Give again, word for word, every line below from the one that has "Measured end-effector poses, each" through the one that has "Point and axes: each", both included, and no others.

START Recorded data

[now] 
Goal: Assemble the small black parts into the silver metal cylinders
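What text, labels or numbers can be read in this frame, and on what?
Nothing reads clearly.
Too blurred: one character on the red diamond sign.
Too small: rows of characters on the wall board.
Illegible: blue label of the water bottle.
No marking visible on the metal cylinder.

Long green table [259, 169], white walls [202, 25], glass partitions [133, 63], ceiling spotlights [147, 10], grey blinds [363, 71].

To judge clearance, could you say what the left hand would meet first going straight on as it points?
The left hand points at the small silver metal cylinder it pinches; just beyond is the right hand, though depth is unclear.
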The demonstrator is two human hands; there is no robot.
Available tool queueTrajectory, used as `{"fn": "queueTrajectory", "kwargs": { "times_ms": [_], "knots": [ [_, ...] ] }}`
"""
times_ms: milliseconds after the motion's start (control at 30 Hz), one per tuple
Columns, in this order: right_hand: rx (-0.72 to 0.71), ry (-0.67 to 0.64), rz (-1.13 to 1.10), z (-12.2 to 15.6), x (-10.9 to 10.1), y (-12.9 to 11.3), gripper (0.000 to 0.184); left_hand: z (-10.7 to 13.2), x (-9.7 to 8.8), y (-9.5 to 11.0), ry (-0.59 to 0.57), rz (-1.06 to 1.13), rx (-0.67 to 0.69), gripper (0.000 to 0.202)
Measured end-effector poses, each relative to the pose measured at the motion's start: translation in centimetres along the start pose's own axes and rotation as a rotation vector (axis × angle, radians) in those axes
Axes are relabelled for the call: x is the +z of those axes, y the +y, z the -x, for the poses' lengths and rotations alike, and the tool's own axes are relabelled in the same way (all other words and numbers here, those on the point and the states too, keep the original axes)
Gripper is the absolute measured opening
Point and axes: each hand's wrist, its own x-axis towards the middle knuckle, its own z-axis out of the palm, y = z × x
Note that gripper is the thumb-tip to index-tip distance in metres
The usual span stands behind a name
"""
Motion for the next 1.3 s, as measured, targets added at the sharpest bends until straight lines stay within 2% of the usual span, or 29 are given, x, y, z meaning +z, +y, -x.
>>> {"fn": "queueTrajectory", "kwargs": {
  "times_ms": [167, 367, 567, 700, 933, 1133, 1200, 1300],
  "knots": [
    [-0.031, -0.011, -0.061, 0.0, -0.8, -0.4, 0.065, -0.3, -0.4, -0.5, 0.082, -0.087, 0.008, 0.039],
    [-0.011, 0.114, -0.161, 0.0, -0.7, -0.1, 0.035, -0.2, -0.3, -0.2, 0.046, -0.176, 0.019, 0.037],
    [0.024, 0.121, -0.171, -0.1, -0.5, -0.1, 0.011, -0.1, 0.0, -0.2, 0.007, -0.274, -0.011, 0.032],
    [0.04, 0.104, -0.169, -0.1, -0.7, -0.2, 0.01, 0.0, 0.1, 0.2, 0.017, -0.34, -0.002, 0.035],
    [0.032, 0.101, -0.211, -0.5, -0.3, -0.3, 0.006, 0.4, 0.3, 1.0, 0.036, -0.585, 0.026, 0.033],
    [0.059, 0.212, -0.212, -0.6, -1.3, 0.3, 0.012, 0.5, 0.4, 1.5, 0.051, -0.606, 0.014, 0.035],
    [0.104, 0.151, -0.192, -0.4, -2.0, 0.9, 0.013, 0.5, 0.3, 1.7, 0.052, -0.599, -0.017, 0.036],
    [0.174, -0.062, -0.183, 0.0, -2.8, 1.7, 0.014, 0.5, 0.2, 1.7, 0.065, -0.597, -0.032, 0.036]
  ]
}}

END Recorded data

Response below ::
Measured end-effector poses, each relative to the pose measured at the motion's start: translation in centimetres along the start pose's own axes and rotation as a rotation vector (axis × angle, radians) in those axes
Axes are relabelled for the call: x is the +z of those axes, y the +y, z the -x, for the poses' lengths and rotations alike, and the tool's own axes are relabelled in the same way (all other words and numbers here, those on the point and the states too, keep the original axes)
Gripper is the absolute measured opening
Point and axes: each hand's wrist, its own x-axis towards the middle knuckle, its own z-axis out of the palm, y = z × x

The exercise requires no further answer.